Form follows function – the central tenant of modern architecture – is an idea most often employed to justify cheap, ruthlessly efficient factories and office buildings. But for everyday living, it’s too rigid. A kitchen should be suitable for cooking, sure, but can’t the space also reflect the more complex, less rational things that happen within: family gatherings, romance, heartbreak? Does a clinical, all-white, ruthlessly organized space really suit?

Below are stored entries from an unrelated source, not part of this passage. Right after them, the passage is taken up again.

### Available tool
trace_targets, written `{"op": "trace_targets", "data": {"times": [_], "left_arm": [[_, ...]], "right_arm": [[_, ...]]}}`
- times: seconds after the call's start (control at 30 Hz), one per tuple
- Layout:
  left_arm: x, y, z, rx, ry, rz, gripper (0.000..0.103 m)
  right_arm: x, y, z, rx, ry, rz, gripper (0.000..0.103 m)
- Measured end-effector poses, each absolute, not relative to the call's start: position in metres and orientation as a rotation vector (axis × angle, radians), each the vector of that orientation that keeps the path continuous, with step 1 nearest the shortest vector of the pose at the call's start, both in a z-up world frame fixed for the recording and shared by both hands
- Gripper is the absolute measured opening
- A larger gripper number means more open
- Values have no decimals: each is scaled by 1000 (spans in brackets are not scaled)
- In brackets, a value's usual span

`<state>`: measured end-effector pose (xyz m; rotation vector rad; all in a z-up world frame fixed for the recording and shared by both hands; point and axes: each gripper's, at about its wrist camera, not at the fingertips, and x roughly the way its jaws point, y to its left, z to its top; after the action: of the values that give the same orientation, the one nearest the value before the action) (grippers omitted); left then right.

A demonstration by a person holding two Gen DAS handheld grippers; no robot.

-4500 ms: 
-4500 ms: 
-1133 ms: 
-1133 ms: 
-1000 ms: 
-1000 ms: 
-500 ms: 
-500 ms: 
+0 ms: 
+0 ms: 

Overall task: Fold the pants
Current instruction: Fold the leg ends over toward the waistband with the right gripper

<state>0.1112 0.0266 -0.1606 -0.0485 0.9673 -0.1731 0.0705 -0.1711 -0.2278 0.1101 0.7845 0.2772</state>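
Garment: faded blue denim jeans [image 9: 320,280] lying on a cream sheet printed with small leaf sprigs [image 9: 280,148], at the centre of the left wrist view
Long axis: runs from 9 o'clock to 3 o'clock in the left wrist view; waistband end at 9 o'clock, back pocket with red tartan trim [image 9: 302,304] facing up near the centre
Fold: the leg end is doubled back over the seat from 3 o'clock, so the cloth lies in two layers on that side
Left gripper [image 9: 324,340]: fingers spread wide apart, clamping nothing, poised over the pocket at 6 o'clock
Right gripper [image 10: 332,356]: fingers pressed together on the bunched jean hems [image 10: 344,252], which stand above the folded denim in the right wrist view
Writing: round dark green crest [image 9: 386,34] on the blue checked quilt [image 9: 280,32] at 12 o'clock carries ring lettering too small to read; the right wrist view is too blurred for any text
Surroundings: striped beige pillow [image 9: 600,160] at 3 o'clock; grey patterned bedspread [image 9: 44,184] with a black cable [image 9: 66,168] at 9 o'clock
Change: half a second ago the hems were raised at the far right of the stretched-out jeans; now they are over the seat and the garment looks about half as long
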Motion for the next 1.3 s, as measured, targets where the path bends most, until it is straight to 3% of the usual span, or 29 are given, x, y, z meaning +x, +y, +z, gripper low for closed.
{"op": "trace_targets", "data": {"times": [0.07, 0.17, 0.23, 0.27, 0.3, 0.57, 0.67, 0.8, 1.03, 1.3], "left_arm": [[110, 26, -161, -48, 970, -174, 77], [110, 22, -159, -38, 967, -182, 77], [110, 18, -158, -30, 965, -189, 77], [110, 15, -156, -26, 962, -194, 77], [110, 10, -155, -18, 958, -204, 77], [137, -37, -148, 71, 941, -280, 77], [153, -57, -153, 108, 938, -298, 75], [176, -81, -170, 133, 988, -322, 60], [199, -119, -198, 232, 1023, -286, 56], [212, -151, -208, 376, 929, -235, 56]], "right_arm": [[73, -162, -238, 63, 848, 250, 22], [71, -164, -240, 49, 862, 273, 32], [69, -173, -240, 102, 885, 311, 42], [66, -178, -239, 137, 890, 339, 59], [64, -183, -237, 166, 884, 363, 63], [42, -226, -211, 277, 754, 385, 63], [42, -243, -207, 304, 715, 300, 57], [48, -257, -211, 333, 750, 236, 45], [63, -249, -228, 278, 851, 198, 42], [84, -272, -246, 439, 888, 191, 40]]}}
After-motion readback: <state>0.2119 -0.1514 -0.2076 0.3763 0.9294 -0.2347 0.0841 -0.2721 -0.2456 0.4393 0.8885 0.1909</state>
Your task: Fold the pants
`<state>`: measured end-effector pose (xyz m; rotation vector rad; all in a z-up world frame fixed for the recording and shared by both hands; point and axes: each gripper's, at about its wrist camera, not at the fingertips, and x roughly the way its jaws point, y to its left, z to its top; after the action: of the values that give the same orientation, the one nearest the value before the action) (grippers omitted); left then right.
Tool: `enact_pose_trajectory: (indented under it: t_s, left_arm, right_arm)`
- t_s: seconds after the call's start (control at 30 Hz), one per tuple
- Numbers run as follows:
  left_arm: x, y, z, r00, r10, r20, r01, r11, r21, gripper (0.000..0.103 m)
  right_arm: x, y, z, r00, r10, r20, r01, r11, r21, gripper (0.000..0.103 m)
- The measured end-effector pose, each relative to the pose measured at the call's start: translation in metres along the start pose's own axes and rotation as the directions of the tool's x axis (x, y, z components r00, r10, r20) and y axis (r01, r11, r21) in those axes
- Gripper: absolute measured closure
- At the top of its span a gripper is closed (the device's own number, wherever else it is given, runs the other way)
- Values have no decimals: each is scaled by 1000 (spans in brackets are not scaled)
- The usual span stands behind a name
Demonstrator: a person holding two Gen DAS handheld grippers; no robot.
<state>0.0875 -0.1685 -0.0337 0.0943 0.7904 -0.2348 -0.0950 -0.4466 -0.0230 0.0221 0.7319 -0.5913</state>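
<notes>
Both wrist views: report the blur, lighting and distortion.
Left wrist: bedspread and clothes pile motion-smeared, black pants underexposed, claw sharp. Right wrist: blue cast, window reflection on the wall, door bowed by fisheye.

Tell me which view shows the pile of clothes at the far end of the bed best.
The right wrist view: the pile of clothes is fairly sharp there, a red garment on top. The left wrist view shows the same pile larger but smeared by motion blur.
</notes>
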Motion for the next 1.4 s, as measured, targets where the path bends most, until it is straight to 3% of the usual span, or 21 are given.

Instead, maybe a messier update on modernism is needed – one that better relates to the human condition. Certain practicalities can stay – rectangular rooms are great for arranging furniture, flat walls are ideal for hanging art – but there should also be a place for delight and wonder, as well as the strange, irrational and unpredictable.
It’s not a new idea. The very architect who coined the form-and-function mantra in the late 19th-century, Louis Sullivan, used joyfully useless, totally frilly decoration on his early skyscraper experiments (his most famous buildings in Chicago look like a flower garden exploded on them). And since then, many designers – Frank Lloyd Wright, Frei Otto, Frank Gehry – have espoused different types of organicism. (Lloyd Wright, in fact, declared “organic architecture to be the modern ideal … if we are to see the whole of life, and to now serve the whole of life”).
Now, new technologies (3-D modelling software, 3-D printers, computer-guided routers) are making the aesthetic easier for architects and interior designers to integrate into our everyday lives – applying an amorphous quality to our homes and cities. And they are proving that when form and functionality collide, the result isn’t necessarily a stark, uninspired box.